In mathematics, a sesquilinear form on a complex vector space V is a map V ×× V →? C that is
linear in one argument and antilinear in the other. (The name originates from the numerical prefix
sesqui- meaning "one and a half".) Compare with a bilinear form, which is linear in both
arguments. “

3. Oct 23, 2005

homology

try starting from Functional Analysis by Lax. I'm using it this semester and its pretty good.

4. Oct 25, 2005

dextercioby

There's a book by Debnath & Mikusinski :"Introduction to Hilbert Spaces with Applications".

Daniel.

5. Oct 25, 2005

masudr

Bilinear means linear in both slots, sesquilinear means linear in one slot and not in the other, conjugate linear means linear in the second slot and the first slot requires conjugation.

A functional is some animal that takes functions for arguments.

6. Oct 25, 2005

masudr

A vector space with an inner product defined on it (which satisfies the requirements for inner products -- look in Wikipedia for that) gives you an inner product space. A vector space with a distance function defined on it (which satisfies the required properties -- again see Wikipedia) is called a metric space.

A Hilbert space is a particular case of a inner product space (the inner product denoted by $\langle a | b \rangle$) where the norm of a vector is defined by the inner product so that

$$\|a\|^2=\langle a | a \rangle$$

(in fact we always want the positive root of the RHS).
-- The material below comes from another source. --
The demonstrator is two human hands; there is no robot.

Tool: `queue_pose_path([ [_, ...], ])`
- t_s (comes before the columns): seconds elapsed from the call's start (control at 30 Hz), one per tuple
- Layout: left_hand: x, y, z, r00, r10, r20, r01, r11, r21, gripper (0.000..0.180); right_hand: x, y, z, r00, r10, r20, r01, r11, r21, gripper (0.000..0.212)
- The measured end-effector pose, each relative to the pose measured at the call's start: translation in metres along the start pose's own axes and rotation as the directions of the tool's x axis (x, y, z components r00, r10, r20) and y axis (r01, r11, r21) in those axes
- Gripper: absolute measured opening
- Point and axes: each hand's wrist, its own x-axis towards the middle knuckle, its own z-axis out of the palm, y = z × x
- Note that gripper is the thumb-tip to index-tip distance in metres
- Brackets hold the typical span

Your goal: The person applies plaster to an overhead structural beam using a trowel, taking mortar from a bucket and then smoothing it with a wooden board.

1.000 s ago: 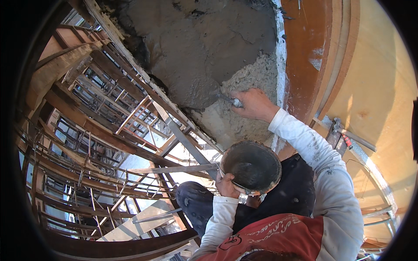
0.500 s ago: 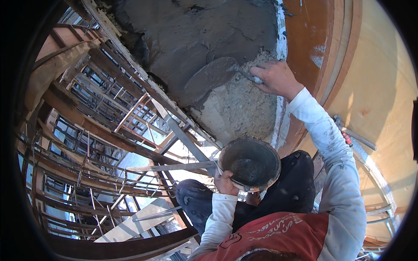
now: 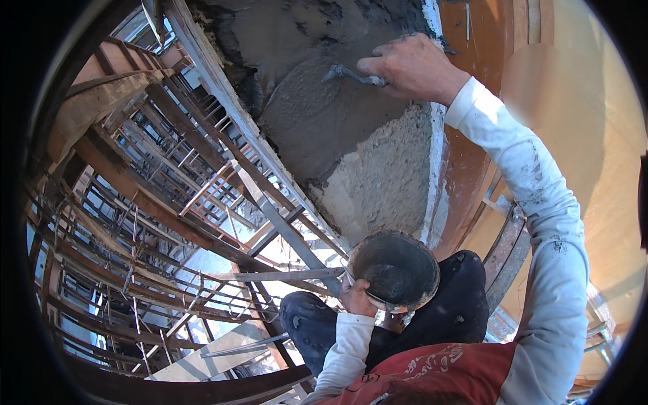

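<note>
My right hand (image 3: 417, 69) is closed round the handle of a trowel (image 3: 297, 91), whose blade lies flat against wet grey mortar (image 3: 337, 30). The mortar coats the upper part of a wall; below it a strip of rough, pale, bare surface (image 3: 381, 175) shows. My left hand (image 3: 358, 297) grips the rim of a round dark bucket (image 3: 395, 266) with its thumb over the edge. The bucket rests by my knees, with some wet grey mix in its bottom.
A pale straight edge (image 3: 233, 121) bounds the mortar on the left, a white-smeared brown board (image 3: 466, 135) on the right. Beyond the left edge stands scaffolding of wooden beams (image 3: 155, 209) and thin poles, with a drop beneath. A tan panel (image 3: 594, 135) curves along the right.
My right hand has moved up and slightly left with the trowel, its blade sliding up the mortar. More of the strip looks coated. The bucket stays in my left hand, slightly lower in view.
</note>
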Motion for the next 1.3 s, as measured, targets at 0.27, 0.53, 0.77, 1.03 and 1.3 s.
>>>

Further, the distance function between two points $a, b$ is defined to be $\|b-a\|$ (where we have associated every vector with a point; remember this does not necessarily have anything to do with Euclidean space or $\mathbb{R}^n$ or $\mathbb{C}^n$ or whatever, but clearly resembles some of their features).

That's all there is to it.

Last edited: Oct 25, 2005
7. Oct 25, 2005

benorin

Thank you all for your responses. I have some specific questions now; I will post them after my analysis homework deadline.